I have added this issue to the tracker:
Issue 2212 – Updates check fail because winscp.net certificate cannot be validated
You can vote for it there.

I did check Git source code (or actually Curl code, as that's what Git uses for HTTP[S]) and the code seems pretty much the same as what WinSCP is doing.

Do you think it's possible for me to somehow configure my Windows to behave like yours? Do you know what exactly causes WinSCP to fail the certificate validation?

Thanks. I'll look into it.

Git for Windows with the

command run works fine.

As does Python with the pip-system-certs extension loaded.

Does "everything else" include another open source software, that I can check?
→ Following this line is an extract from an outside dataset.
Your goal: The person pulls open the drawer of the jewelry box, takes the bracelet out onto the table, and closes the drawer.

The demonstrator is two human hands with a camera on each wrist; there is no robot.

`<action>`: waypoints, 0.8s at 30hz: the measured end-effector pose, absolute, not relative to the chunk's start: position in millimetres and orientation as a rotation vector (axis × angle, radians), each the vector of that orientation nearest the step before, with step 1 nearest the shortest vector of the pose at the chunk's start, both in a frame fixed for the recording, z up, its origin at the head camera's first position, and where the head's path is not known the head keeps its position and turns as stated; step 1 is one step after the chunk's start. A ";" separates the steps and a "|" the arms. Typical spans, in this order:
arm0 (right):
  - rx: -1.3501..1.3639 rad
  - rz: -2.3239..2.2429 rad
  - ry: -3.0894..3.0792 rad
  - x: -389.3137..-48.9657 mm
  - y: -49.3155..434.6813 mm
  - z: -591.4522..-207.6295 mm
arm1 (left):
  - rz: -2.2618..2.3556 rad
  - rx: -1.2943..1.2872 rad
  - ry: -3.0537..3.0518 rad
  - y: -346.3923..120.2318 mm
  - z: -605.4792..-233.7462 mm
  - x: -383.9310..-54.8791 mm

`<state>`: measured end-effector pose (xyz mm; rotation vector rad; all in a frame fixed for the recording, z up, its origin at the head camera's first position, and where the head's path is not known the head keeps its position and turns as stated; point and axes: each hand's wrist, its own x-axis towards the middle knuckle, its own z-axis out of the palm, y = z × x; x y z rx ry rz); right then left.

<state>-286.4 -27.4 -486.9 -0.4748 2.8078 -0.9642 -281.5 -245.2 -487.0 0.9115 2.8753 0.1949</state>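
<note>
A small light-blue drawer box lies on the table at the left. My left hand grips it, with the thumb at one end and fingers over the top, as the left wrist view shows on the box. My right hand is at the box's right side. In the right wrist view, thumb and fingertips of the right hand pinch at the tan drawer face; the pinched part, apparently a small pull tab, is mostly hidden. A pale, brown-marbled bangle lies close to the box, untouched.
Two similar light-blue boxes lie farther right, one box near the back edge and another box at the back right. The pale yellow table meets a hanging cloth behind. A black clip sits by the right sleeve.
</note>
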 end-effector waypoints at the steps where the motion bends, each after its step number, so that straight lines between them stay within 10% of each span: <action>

I'm seeing this when SSL Decryption is enabled

Certificate not trusted.
Error: 800B0109, Chain index: 0, Element index: -1
Server certificate verification failed: issuer is not trusted

Excluding winscp.net from SSL Decryption makes checking for updates work normally. Our RootCA cert is installed in the machine cert store under Trusted Root Certification Authorities and working fine for everything else

All HTTPS connections (updates, S3, WebDAV) use the same mechanism for verifying the certificates. So all use Windows certificate store, via CertVerifyCertificateChainPolicy.
Can you post the exact error message you are getting?

Hi

While I understand WinSCP uses the Windows Certificate Store to validate certificates for connections, it appears it does not use it when checking for updates.
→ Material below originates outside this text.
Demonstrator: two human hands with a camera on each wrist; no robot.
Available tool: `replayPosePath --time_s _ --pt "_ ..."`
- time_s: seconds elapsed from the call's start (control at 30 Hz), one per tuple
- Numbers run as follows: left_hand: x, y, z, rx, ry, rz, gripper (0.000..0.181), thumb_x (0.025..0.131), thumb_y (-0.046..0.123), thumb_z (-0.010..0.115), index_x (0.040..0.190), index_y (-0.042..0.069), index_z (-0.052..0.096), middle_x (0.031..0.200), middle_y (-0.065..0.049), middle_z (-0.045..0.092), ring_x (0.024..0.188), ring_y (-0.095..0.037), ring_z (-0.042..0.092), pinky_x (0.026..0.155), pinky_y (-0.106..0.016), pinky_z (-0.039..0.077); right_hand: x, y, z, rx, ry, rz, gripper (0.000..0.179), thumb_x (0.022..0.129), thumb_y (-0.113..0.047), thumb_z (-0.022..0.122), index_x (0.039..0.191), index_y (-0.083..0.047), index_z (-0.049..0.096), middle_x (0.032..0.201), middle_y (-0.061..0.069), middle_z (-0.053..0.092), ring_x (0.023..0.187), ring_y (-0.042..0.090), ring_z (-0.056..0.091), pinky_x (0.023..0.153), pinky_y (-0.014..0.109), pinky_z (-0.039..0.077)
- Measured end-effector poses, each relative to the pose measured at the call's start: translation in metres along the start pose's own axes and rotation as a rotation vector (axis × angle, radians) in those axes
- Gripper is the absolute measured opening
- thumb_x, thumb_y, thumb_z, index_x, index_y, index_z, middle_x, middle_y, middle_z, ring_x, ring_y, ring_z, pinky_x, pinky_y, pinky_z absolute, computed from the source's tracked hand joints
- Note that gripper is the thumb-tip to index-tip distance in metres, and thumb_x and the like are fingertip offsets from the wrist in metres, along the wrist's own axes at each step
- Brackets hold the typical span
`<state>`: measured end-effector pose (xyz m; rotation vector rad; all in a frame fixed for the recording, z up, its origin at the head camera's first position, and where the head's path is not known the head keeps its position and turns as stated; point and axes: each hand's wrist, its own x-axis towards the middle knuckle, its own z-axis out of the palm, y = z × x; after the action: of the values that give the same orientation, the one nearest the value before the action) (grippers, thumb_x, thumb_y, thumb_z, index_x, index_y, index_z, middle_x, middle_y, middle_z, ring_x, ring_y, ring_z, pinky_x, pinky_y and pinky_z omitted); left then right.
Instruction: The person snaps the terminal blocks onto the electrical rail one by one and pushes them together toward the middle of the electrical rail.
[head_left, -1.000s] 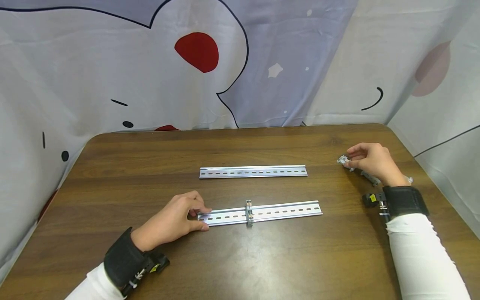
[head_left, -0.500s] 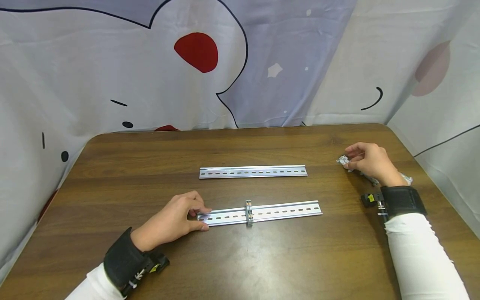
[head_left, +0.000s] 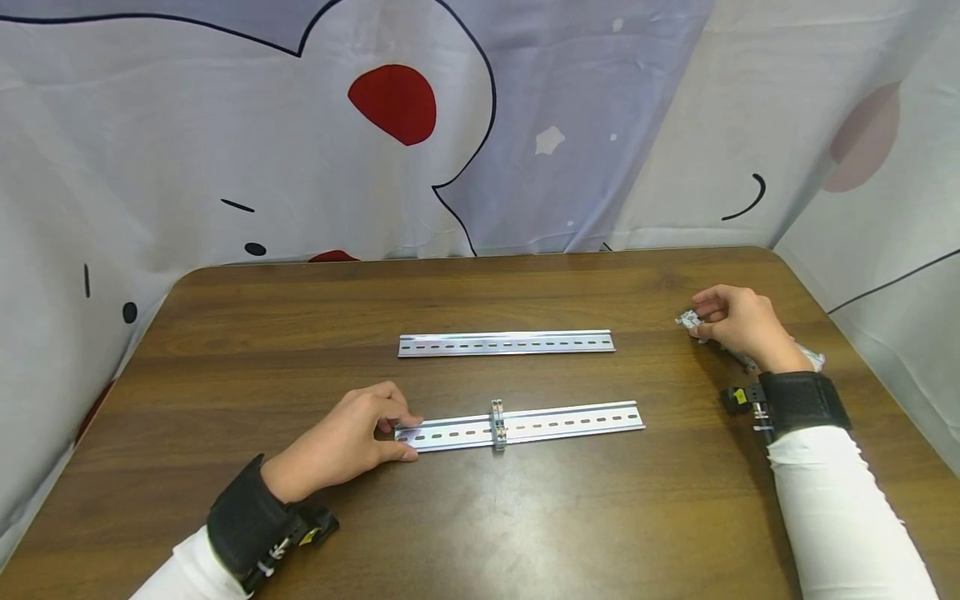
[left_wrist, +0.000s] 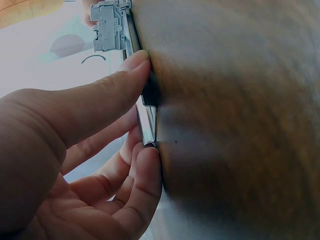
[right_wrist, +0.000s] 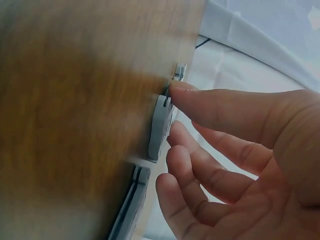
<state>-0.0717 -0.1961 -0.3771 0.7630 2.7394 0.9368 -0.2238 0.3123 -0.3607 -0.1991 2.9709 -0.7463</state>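
Note:
My left hand pinches the left end of the nearer slotted DIN rail, thumb on the near edge and fingers on the far edge. A grey terminal block stands across this rail near its middle; the left wrist view shows the block side-on. At the table's right, my right hand pinches a light grey terminal block, partly hidden by the fingers. In the right wrist view the thumb lies at the top end of a grey block, the other fingers curving behind.
A second slotted rail lies farther back on the wooden table. Another grey block lies close to the right fingers. A pale piece shows beside the right wrist. A printed curtain hangs behind the table.
My right wrist and forearm have shifted slightly left, uncovering more of the pale piece beside it. The left hand and both rails have stayed still.

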Motion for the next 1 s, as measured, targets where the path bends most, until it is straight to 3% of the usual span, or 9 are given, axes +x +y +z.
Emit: replayPosePath --time_s 0.13,0.33,0.53,0.8,1.0 --pt "-0.0006 -0.0002 0.0 -0.001 0.007 0.006 0.034 0.075 0.022 0.085 0.105 0.007 0.077 0.087 0.005 0.056 0.078 -0.009 0.054 0.066 -0.023 0.047 -0.0003 -0.0027 -0.0002 0.005 -0.011 -0.006 0.044 0.083 -0.008 0.076 0.122 0.005 0.058 0.11 0.026 0.065 0.097 0.038 0.063 0.084 0.052 0.044" --pt "-0.0009 -0.001 0.0 0.001 0.007 0.017 0.035 0.075 0.023 0.085 0.106 0.008 0.076 0.087 0.006 0.056 0.075 -0.008 0.051 0.063 -0.022 0.045 -0.0011 -0.0067 0.0002 0.009 -0.001 -0.008 0.043 0.081 -0.005 0.076 0.12 0.005 0.059 0.108 0.025 0.066 0.095 0.036 0.064 0.08 0.044 0.044" --pt "-0.0009 -0.0014 -0.0001 0.003 0.007 0.02 0.035 0.075 0.023 0.085 0.106 0.008 0.076 0.087 0.006 0.056 0.074 -0.008 0.05 0.063 -0.022 0.044 -0.0015 -0.0079 -0.0001 0.012 0.004 0.004 0.047 0.081 -0.008 0.077 0.122 0.004 0.058 0.112 0.026 0.064 0.098 0.038 0.063 0.082 0.05 0.045" --pt "-0.0009 -0.0009 -0.0001 -0.002 0.003 0.013 0.035 0.075 0.021 0.085 0.106 0.007 0.076 0.087 0.005 0.056 0.075 -0.008 0.051 0.063 -0.022 0.045 -0.0016 -0.0083 -0.0016 -0.003 0.01 -0.002 0.047 0.079 -0.012 0.08 0.12 0.001 0.062 0.104 0.021 0.065 0.092 0.031 0.062 0.07 0.035 0.044" --pt "-0.0005 -0.0017 0.0007 0.004 0.011 0.028 0.034 0.076 0.022 0.085 0.105 0.008 0.077 0.087 0.006 0.056 0.073 -0.008 0.049 0.062 -0.022 0.044 -0.0036 -0.0098 -0.0027 0.0 0.011 -0.008 0.04 0.08 -0.011 0.079 0.115 0.001 0.064 0.1 0.019 0.068 0.085 0.028 0.063 0.066 0.033 0.045"
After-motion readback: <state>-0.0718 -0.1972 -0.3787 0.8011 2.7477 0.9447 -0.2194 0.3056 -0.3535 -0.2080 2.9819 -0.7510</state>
We have SSL interception on and when checking for updates I see a certificate chain error and it fails to check for updates. The RootCA certificate is in the Windows certificate store as a Trusted CA nd works for everything else.

I've found other posts discussing that WinSCP does use the Windows Certificate Store for S3 connections etc (not that I've tried that) but I'm guessing the update lookup is just missing that piece of validation code.